Records from a collection
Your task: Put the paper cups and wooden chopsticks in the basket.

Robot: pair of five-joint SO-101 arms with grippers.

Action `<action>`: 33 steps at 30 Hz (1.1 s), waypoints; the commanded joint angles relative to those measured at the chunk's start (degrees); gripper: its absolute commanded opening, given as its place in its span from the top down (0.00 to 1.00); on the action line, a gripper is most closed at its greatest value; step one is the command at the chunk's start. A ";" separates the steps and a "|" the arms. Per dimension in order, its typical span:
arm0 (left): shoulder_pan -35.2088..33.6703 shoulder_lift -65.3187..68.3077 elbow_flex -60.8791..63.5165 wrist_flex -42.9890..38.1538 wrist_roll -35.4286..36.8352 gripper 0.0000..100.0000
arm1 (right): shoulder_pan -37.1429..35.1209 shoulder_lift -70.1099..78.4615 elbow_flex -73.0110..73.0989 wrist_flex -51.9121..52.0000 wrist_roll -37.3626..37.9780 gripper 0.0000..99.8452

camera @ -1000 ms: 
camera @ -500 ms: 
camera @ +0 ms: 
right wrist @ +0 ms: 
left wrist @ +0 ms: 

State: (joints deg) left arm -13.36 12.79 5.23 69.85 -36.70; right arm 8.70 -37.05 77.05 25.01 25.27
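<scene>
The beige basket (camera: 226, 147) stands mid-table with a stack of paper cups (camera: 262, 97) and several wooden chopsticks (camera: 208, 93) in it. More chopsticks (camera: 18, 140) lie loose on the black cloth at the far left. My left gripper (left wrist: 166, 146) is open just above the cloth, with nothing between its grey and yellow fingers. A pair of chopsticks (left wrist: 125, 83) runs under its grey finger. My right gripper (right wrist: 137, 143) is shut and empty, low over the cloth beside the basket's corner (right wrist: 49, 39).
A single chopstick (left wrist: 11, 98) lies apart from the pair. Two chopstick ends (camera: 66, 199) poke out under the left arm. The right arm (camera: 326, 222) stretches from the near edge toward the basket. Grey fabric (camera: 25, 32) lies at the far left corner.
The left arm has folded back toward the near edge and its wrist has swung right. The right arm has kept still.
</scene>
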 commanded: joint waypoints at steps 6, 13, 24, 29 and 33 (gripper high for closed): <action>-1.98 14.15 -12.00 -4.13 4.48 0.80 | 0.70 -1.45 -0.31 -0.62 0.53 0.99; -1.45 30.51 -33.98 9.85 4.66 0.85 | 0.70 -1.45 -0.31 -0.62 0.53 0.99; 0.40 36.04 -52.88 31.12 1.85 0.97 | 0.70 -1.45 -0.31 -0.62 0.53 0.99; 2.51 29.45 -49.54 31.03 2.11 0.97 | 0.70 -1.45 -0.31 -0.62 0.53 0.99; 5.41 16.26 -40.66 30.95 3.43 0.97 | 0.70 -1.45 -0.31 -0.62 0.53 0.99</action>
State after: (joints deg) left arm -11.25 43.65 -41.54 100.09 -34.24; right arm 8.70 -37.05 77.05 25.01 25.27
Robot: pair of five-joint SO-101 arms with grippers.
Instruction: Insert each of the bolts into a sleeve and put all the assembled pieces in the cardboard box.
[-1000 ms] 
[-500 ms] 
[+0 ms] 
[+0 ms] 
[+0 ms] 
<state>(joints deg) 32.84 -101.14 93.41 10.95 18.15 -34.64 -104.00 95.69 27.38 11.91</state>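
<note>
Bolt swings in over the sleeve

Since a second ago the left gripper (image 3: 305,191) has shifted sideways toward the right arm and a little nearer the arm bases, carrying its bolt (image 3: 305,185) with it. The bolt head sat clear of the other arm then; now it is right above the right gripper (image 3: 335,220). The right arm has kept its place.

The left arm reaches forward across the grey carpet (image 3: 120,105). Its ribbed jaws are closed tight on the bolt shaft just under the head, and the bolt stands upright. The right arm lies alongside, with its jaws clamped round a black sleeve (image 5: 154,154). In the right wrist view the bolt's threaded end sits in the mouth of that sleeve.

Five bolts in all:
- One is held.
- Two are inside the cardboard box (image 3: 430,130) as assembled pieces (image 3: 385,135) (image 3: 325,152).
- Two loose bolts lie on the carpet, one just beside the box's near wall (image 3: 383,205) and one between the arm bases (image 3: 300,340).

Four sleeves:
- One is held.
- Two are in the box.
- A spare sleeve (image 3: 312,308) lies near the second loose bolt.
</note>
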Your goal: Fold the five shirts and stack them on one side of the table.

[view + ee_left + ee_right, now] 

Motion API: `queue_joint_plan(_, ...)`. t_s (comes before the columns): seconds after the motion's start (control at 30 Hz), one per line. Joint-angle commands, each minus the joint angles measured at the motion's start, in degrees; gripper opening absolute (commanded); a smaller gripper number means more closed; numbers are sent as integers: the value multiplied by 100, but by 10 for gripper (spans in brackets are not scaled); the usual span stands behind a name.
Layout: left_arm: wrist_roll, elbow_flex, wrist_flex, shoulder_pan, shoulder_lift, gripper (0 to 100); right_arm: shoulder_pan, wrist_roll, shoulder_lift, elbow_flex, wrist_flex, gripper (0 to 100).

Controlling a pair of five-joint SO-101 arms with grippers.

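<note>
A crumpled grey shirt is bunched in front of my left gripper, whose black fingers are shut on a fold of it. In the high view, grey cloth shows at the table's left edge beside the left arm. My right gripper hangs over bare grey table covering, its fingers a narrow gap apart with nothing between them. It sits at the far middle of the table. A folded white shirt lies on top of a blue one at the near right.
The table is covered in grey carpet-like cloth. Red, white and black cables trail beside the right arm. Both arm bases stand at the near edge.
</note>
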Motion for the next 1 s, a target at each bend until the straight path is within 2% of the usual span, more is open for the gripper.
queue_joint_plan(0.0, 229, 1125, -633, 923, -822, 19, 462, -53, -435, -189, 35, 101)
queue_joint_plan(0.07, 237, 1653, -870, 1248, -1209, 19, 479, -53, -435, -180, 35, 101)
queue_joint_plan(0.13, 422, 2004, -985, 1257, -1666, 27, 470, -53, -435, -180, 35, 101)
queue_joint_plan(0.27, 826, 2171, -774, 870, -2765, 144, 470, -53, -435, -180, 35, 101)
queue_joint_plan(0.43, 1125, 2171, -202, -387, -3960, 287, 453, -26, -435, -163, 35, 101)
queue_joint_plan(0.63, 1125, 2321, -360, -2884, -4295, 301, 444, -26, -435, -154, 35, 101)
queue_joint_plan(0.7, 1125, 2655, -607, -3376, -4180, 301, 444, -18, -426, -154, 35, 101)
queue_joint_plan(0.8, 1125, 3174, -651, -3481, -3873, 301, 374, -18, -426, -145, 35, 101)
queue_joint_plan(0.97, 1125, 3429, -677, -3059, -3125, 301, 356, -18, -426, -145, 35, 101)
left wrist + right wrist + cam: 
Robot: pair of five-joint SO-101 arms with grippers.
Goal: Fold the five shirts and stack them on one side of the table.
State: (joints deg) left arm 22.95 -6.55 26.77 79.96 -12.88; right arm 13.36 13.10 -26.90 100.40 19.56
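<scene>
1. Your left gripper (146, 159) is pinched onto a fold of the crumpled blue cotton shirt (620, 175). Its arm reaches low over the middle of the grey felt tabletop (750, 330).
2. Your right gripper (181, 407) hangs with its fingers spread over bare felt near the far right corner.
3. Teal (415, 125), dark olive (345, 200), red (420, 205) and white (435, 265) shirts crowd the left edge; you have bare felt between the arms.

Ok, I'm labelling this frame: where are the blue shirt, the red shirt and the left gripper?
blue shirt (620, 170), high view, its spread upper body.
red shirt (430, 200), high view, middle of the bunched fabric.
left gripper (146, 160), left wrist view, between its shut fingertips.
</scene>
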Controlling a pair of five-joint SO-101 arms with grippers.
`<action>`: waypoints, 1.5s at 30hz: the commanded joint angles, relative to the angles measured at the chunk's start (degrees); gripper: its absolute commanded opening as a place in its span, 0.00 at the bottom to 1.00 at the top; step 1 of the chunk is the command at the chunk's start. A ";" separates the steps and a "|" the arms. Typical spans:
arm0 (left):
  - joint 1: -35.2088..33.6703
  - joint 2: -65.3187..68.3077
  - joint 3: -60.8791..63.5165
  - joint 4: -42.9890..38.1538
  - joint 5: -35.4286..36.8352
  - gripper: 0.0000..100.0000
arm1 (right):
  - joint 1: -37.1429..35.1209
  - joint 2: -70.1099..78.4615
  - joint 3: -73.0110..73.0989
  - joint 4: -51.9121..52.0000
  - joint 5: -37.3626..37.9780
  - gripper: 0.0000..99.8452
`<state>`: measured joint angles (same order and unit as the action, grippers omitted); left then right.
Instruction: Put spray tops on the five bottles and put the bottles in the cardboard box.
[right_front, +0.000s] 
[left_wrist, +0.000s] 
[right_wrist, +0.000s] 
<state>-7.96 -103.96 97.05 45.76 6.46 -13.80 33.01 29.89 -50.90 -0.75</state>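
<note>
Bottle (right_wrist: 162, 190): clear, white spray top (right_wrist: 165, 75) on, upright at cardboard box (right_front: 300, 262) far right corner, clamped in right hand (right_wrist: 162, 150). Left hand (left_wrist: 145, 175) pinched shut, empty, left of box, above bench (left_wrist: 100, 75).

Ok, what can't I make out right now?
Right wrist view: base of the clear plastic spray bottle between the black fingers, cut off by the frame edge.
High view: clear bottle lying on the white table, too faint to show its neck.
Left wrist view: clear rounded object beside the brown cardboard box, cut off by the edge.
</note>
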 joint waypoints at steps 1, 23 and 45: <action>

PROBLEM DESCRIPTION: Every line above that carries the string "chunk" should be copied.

SOLUTION TO THE EXERCISE:
Action `<action>`: 33 steps at 30 Hz (1.1 s), waypoints; the commanded joint angles relative to those measured at the chunk's start (degrees); gripper: its absolute commanded opening, given as its place in its span from the top down (0.00 to 1.00); on the action line, a gripper is most closed at its greatest value; step one is the command at the chunk's start. A ";" separates the steps and a "|" the arms. Per dimension in order, its typical span:
`<action>`: waypoints, 1.5s at 30hz: the commanded joint angles, relative to the angles measured at the chunk's start (degrees); gripper: its absolute commanded opening as a place in its span, 0.00 at the bottom to 1.00 at the top; step 1 of the chunk is the command at the chunk's start. A ";" separates the steps and a "|" the arms. Typical spans:

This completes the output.